Par ailleurs, les patriotes congolais ont longtemps ramé pour faire émerger et se reconnaître dans un leadership à même de fédérer toutes leurs tendances idéologiques et politique ainsi que taire aussi bien leurs querelles de clocher que leurs divisions infinitésimales. Dieu merci ! L’un des précieux acquis de l’élection présidentielle du 30 décembre 2018 réside dans l’émergence de Mafa. Intelligent, instruit et crédible, Fayulu apparaît comme ce don de la Providence au moment opportun. Il serait dommage de l’exposer excessivement, et sans autre considération, à la vendetta de ceux qui ne jurent plus que par sa neutralisation. Dans les circonstances actuelles, perdre Mafa, équivaudrait incontestablement à décapiter « LAMUKA ! ». Le solide élan en cours de la résistance patriotique aurait alors beaucoup de mal à s’en remettre et, remplacer le Commandant du peuple au niveau où il a su forger et porter aussi bien son aura que son auréole, ne serait pas une sinécure.

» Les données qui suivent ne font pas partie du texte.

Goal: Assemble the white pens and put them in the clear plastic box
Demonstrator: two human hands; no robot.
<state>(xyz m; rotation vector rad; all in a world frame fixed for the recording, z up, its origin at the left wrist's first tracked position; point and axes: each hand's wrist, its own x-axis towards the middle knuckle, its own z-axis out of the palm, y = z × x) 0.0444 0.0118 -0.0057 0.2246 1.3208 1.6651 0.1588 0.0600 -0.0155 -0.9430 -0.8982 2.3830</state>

Pour quiconque croit encore en la libération du Congo par les Congolais eux-mêmes, il serait plus que judicieux de protéger la nouvelle âme de la résistance patriotique congolaise en n’y recourant que parcimonieusement. Donc, pas de précipitation…


Eclairage,
Chronique de Lwakale Mubengay Bafwa

 

i Raymond Aron, Paix et Guerre entre les nations, p.249, Calman-Lévy, 1962

 

ii Extrait du Discours historique de Mobutu Sese Seko Kuku Ngbendu wa Za Banga, à la tribune de l’Assemblée générale des Nations-Unies, 28ème session ordinaire, 1973.